Prompt:
Exact reproduction is required for all entries.

┌──

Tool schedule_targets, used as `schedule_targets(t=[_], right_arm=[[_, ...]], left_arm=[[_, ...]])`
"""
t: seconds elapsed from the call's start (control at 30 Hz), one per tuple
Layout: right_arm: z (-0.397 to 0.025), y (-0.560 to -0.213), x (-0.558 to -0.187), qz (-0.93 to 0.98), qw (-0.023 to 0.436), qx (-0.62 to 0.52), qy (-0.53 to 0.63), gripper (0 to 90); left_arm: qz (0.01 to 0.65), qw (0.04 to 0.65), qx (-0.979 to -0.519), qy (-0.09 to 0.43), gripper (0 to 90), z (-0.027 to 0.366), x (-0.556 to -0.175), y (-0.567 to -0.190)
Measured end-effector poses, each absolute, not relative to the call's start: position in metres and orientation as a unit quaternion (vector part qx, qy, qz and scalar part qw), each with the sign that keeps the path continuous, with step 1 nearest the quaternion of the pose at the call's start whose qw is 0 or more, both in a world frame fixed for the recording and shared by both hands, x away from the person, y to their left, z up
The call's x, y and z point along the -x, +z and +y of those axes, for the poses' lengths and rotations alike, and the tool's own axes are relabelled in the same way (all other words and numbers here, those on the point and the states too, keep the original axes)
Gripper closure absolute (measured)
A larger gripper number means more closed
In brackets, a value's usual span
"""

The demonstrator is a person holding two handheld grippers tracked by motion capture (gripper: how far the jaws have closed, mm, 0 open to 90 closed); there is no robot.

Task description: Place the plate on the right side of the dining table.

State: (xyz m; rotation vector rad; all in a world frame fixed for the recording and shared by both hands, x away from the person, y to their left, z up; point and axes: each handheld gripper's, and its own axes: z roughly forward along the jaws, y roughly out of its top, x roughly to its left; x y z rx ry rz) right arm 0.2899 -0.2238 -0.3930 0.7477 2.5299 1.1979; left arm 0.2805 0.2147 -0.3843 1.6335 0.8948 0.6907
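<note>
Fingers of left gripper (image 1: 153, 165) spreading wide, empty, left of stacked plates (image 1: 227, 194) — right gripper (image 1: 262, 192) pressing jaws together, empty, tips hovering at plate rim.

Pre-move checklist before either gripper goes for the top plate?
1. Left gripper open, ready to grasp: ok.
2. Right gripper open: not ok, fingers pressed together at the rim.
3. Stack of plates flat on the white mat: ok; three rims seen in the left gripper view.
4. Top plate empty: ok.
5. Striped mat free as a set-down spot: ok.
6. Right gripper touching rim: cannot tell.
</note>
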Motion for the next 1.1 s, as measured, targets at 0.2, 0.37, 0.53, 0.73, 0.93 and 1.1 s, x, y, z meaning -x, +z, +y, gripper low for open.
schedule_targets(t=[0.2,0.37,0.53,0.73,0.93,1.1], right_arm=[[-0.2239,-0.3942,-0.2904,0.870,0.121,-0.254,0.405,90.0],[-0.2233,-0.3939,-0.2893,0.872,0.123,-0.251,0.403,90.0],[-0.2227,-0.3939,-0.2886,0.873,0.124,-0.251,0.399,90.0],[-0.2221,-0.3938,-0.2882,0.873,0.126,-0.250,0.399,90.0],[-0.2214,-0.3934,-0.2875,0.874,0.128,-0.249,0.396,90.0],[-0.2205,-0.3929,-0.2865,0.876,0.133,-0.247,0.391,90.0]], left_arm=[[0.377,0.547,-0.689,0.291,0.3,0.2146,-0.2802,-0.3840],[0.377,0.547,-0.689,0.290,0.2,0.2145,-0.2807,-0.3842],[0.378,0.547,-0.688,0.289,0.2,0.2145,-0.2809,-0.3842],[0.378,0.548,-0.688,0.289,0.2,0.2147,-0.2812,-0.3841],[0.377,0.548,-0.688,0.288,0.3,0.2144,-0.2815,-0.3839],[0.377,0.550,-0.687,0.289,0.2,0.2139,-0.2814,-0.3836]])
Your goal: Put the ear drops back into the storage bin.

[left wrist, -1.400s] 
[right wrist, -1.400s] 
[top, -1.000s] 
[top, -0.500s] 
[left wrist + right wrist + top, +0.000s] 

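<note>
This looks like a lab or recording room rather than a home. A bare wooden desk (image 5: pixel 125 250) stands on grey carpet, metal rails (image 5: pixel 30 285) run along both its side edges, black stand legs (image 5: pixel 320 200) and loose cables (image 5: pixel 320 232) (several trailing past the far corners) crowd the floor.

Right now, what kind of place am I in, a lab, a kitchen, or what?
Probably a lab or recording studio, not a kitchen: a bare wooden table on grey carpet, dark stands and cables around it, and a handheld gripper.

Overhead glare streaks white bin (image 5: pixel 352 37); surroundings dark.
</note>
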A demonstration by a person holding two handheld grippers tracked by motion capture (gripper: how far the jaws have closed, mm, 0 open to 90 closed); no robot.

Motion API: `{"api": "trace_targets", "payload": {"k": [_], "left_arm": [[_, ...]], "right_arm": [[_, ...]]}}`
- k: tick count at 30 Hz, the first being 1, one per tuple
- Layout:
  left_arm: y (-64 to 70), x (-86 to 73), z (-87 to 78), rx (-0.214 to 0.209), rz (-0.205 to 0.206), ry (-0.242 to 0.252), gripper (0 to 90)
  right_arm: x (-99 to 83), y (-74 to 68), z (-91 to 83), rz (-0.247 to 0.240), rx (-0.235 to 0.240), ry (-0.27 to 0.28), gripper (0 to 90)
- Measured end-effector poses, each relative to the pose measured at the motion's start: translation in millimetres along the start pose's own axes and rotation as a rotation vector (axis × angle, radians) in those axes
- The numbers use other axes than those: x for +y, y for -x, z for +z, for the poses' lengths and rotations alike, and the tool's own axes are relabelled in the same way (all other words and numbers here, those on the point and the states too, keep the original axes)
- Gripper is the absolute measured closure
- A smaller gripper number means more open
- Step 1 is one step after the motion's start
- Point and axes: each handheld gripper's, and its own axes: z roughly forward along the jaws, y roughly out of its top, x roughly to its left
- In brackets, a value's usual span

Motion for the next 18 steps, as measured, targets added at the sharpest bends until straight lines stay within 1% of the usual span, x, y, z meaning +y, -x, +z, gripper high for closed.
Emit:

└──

Answer for this exercise:
Tool schedule_targets, used as `schedule_targets(t=[_], right_arm=[[_, ...]], left_arm=[[_, ...]])`
"""
t: seconds elapsed from the call's start (control at 30 Hz), one per tuple
Layout: right_arm: z (-0.397 to 0.025), y (-0.560 to -0.213), x (-0.558 to -0.187), qz (-0.93 to 0.98), qw (-0.023 to 0.436), qx (-0.62 to 0.52), qy (-0.53 to 0.63), gripper (0 to 90); left_arm: qz (0.01 to 0.65), qw (0.04 to 0.65), qx (-0.979 to -0.519), qy (-0.09 to 0.43), gripper (0 to 90), z (-0.027 to 0.366), x (-0.556 to -0.175), y (-0.567 to -0.190)
Measured end-effector poses, each absolute, not relative to the call's start: position in metres and orientation as a unit quaternion (vector part qx, qy, qz and scalar part qw), each with the sign that keeps the path continuous, with step 1 nearest the quaternion of the pose at the call's start whose qw is 0 or more, both in a world frame fixed for the recording and shared by both hands, x away from the person, y to their left, z up
The call's x, y and z point along the -x, +z and +y of those axes, for the poses' lengths and rotations alike, and the tool's own axes are relabelled in the same way (all other words and numbers here, those on the point and the states too, keep the original axes)
Gripper closure absolute (measured)
A larger gripper number means more closed
In brackets, a value's usual span
"""

The demonstrator is a person holding two handheld grippers tracked by motion capture (gripper: how far the jaws have closed, mm, 0 open to 90 closed); there is no robot.

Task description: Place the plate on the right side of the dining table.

State: (xyz m; rotation vector rad; all in a world frame fixed for the recording and shared by both hands, x away from the person, y to their left, z up; point and axes: each handheld gripper's, and its own axes: z roughly forward along the jaws, y roughly out of its top, x roughly to its left; x y z rx ry rz) right arm 0.2899 -0.2238 -0.3930 0.7477 2.5299 1.1979; left arm 0.2805 0.2147 -0.3843 1.6335 0.8948 0.6907
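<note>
Fingers of left gripper (image 1: 153, 165) spreading wide, empty, left of stacked plates (image 1: 227, 194) — right gripper (image 1: 262, 192) pressing jaws together, empty, tips hovering at plate rim.

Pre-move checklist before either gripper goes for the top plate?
1. Left gripper open, ready to grasp: ok.
2. Right gripper open: not ok, fingers pressed together at the rim.
3. Stack of plates flat on the white mat: ok; three rims seen in the left gripper view.
4. Top plate empty: ok.
5. Striped mat free as a set-down spot: ok.
6. Right gripper touching rim: cannot tell.
</note>
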Motion for the next 1.1 s, as measured, targets at 0.2, 0.37, 0.53, 0.73, 0.93 and 1.1 s, x, y, z meaning -x, +z, +y, gripper low for open.
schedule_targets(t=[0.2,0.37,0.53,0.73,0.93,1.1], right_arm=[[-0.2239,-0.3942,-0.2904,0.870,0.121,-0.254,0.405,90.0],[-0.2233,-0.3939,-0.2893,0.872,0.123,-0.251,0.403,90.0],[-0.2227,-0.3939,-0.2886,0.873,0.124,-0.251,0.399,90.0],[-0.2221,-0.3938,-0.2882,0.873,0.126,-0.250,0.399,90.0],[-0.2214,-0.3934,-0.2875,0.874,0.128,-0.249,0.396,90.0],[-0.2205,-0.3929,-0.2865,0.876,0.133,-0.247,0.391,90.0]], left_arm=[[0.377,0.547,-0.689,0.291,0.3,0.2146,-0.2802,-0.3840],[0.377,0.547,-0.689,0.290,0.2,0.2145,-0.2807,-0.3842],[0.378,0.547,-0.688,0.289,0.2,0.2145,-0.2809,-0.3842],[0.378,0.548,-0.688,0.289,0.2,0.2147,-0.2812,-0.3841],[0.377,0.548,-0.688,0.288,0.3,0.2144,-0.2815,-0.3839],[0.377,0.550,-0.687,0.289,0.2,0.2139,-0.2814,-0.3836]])
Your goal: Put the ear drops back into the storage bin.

[left wrist, -1.400s] 
[right wrist, -1.400s] 
[top, -1.000s] 
[top, -0.500s] 
[left wrist + right wrist + top, +0.000s] 

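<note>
This looks like a lab or recording room rather than a home. A bare wooden desk (image 5: pixel 125 250) stands on grey carpet, metal rails (image 5: pixel 30 285) run along both its side edges, black stand legs (image 5: pixel 320 200) and loose cables (image 5: pixel 320 232) (several trailing past the far corners) crowd the floor.

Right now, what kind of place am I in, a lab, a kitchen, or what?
Probably a lab or recording studio, not a kitchen: a bare wooden table on grey carpet, dark stands and cables around it, and a handheld gripper.

Overhead glare streaks white bin (image 5: pixel 352 37); surroundings dark.
</note>
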A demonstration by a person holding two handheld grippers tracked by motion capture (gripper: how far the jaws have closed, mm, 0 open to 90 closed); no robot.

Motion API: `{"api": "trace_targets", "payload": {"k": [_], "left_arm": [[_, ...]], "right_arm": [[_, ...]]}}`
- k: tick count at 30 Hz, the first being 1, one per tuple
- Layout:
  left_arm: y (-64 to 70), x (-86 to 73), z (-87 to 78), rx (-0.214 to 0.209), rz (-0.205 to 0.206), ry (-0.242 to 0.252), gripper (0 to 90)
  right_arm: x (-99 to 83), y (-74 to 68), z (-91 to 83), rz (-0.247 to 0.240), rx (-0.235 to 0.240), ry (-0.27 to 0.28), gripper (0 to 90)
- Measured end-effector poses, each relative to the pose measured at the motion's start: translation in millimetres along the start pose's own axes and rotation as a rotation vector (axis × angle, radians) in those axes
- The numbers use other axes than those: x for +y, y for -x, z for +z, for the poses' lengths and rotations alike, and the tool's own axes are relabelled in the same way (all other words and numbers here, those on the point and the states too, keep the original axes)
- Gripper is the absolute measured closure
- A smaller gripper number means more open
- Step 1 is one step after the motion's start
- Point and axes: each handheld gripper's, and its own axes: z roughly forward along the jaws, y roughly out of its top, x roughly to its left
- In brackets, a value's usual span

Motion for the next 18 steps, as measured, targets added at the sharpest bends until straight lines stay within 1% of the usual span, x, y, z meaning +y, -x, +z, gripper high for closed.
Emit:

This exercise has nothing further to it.